Once you have a PKCS8-clear file, just remove the BEGIN and END lines and base64-decode what is left, and pass that to KeyFactory as PKCS8EncodedKeySpec as you already do.

  • use https://www.bouncycastle.org . The 'bcpkix' jar has (Java) code to read a large range of OpenSSL-supported PEM formats, including the RSA-PKCS1 private key format you have. There are lots of existing Qs about this; just search for PEMParser and JcaPEMKeyConverter.

  • convert it yourself. Decode the body of the file you have, after removing the BEGIN and END lines, to get the PKCS1 key, then build the PKCS8 format for that key, and then pass it to KeyFactory as PKCS8EncodedKeySpec. See answers by Noa Resare and Jean-Alexis Aufauvre on Getting RSA private key from PEM BASE64 Encoded private key file or mine in Java: Convert DKIM private key from RSA to DER for JavaMail .

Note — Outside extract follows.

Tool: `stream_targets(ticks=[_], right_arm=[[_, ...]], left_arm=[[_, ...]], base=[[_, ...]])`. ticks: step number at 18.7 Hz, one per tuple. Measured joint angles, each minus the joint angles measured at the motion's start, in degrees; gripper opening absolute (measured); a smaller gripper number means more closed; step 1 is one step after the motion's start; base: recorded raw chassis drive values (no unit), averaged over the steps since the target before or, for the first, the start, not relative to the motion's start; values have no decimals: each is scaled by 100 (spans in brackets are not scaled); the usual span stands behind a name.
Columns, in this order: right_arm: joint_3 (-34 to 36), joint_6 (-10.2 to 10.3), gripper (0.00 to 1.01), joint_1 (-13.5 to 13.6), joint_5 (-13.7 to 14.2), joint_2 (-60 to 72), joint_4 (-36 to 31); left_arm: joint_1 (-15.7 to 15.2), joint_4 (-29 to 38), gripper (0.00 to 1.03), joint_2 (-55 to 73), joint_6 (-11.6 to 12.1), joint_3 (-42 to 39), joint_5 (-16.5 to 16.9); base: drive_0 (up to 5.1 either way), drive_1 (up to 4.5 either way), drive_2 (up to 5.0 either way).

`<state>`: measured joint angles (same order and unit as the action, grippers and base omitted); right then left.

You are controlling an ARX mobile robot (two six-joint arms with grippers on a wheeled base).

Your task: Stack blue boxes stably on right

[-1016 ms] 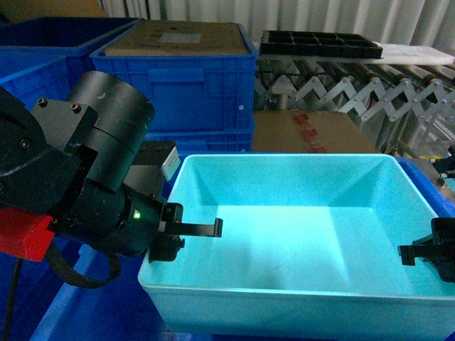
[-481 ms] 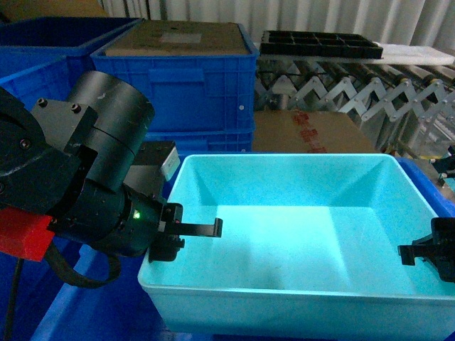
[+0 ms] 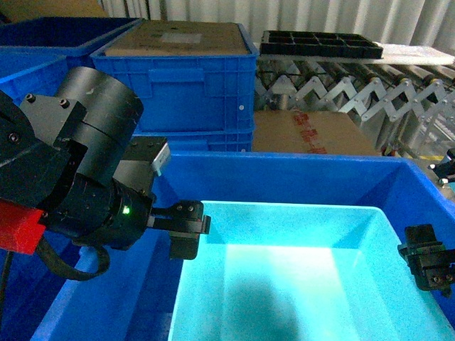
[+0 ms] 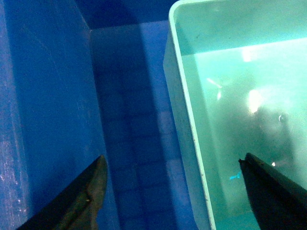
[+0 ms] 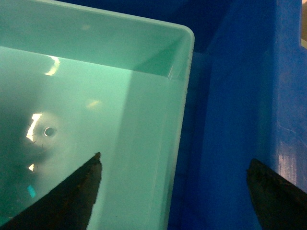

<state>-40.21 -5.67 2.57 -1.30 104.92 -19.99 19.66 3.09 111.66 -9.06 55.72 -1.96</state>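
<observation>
A light turquoise blue box (image 3: 284, 277) sits low inside a dark blue crate (image 3: 284, 170), below the crate's rim. My left gripper (image 3: 188, 229) is open and straddles the box's left wall: in the left wrist view one finger is inside the box (image 4: 240, 86) and the other hangs over the gap beside the crate wall (image 4: 48, 96), the gripper (image 4: 171, 160) centred near the rim. My right gripper (image 3: 426, 259) is open too and straddles the right wall. In the right wrist view the gripper (image 5: 175, 158) spans the box (image 5: 96, 72) and the crate's side (image 5: 240, 96).
Stacked dark blue crates (image 3: 185, 78) stand behind at the left, one topped with cardboard. A brown cardboard box (image 3: 306, 131) lies behind the crate. A roller conveyor (image 3: 355, 89) carrying a black compartment tray (image 3: 320, 44) runs across the back right.
The turquoise box has dropped from above the dark blue crate's rim to down inside it. Both grippers have come down with it and now stand astride its side walls.
</observation>
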Motion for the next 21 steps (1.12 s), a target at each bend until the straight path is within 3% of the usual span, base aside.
stream_targets(ticks=[1, 2, 6, 14, 18, 21], right_arm=[[-2, -2, 100, 2, -28, 0, -13], [-2, -7, 97, 4, -17, 0, -9], [-24, -26, 98, 4, 2, 0, -9], [-470, 37, 98, 87, -59, -468, 175], [-1008, 162, 98, -9, -162, -1340, 404], [-1451, 94, 98, -380, -131, -2800, 542]], left_arm=[[0, 11, 95, 0, 9, 4, 24], [15, 11, 99, 0, 24, 20, 7], [13, 35, 98, 0, 57, 37, -101], [-24, -271, 98, -601, -17, 507, 140], [-282, -667, 98, -1565, -153, 931, 186], [-660, -1137, 98, -2964, -105, 1152, -68]], base=[[0, 0, 0], [0, 0, 0], [0, 0, 0], [0, 0, 0], [0, 0, 0], [0, 0, 0]])
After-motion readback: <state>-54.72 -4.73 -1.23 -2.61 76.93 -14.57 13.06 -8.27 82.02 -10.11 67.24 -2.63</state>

  • do it entirely yourself. Decode the file you have without BEGIN/END to get PCKS1, parse that as DER following e.g. RFC8447, and build RSAPrivateCrtKeySpec. Some other As on the Q I linked just above do this. However, this requires either: using undocumented internal sun.* classes, which used to work in Java (hence the existing answers) but which 'modular' Java versions (9 up) since 2017 have steadily made more difficult or impossible; using BouncyCastle which has documented (and good) support for ASN.1 -- but then it's easier to use bcpkix for the whole job as above; or writing your own ASN.1 parsing, which is a good deal of work.

PS: encrypting text with RSA is usually a bad design; it's not suited for that. But that's not really a programming issue and doesn't belong here.